--- PROBLEM TO SOLVE ---
Each line from the one holding "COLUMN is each" to the end of the listing below must be given again exactly as it appears.

--- SUPPLIED MATERIAL ---
::::

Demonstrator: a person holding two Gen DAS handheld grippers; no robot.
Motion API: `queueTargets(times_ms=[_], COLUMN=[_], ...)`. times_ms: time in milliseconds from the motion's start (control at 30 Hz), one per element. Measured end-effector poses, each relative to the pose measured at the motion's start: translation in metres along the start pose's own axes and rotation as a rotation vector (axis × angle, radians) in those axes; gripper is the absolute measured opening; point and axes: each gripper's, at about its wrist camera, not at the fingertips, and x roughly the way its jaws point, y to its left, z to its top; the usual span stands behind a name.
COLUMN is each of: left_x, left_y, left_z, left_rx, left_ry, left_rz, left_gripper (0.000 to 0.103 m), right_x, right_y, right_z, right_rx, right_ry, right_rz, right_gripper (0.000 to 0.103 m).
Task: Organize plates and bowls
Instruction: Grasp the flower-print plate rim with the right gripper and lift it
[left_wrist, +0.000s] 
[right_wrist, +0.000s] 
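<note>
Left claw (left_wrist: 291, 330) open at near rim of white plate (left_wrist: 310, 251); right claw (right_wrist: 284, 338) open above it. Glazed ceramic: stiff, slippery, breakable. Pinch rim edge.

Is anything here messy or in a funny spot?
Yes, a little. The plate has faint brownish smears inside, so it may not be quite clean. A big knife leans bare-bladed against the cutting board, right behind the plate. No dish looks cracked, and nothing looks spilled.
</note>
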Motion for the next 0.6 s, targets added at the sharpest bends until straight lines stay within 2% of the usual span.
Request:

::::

--- OUTPUT BELOW ---
COLUMN is each of: left_x, left_y, left_z, left_rx, left_ry, left_rz, left_gripper (0.000 to 0.103 m), right_x, right_y, right_z, right_rx, right_ry, right_rz, right_gripper (0.000 to 0.103 m).
Task: Organize plates and bowls
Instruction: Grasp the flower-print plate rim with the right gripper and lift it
[left_wrist, +0.000s] 
[right_wrist, +0.000s] 
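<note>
Left claw (left_wrist: 291, 330) open at near rim of white plate (left_wrist: 310, 251); right claw (right_wrist: 284, 338) open above it. Glazed ceramic: stiff, slippery, breakable. Pinch rim edge.

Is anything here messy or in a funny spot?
Yes, a little. The plate has faint brownish smears inside, so it may not be quite clean. A big knife leans bare-bladed against the cutting board, right behind the plate. No dish looks cracked, and nothing looks spilled.
</note>
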Motion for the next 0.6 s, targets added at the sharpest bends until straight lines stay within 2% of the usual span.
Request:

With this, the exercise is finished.